■ **Activity**
For each line of the listing that includes the word "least", show the whole line.

# # # # # # #

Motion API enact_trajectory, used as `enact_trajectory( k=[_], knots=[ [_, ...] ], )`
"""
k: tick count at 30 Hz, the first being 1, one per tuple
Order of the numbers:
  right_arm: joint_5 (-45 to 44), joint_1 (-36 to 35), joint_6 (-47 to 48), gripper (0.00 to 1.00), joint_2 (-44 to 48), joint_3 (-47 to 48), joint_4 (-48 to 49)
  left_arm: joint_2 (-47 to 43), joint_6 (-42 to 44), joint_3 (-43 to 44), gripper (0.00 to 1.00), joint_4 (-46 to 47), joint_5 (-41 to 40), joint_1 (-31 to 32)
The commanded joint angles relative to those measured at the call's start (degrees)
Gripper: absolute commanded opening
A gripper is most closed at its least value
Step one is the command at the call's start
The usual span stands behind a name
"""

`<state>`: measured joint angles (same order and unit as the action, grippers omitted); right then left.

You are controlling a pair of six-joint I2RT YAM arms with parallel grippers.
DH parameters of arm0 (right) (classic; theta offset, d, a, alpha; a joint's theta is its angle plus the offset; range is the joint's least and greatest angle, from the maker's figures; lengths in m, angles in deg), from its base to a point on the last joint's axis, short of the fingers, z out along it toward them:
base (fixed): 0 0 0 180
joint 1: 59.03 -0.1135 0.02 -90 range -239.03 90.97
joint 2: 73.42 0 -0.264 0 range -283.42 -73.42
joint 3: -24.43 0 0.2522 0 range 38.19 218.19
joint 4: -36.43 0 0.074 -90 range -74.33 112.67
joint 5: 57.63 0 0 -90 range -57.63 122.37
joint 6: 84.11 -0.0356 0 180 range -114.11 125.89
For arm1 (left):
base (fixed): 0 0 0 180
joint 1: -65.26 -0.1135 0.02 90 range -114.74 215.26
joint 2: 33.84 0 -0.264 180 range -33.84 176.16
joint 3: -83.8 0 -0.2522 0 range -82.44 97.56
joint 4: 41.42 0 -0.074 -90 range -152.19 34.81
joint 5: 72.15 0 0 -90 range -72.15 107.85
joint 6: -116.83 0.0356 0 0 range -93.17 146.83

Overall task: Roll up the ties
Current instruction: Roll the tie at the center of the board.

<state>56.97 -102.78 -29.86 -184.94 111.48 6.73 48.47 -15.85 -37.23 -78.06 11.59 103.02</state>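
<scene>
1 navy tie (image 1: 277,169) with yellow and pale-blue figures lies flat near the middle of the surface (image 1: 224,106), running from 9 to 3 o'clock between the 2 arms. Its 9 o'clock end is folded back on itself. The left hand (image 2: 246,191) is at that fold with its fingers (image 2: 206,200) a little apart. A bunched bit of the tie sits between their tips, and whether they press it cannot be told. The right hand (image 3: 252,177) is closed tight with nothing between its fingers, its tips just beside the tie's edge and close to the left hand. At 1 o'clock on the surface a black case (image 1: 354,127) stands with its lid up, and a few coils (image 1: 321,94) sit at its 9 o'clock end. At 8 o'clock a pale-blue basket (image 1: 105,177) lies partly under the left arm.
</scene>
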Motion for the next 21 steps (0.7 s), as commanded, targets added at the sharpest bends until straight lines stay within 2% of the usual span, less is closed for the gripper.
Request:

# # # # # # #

■ **Answer section**
A gripper is most closed at its least value
DH parameters of arm0 (right) (classic; theta offset, d, a, alpha; a joint's theta is its angle plus the offset; range is the joint's least and greatest angle, from the maker's figures; lengths in m, angles in deg), from its base to a point on the last joint's axis, short of the fingers, z out along it toward them:

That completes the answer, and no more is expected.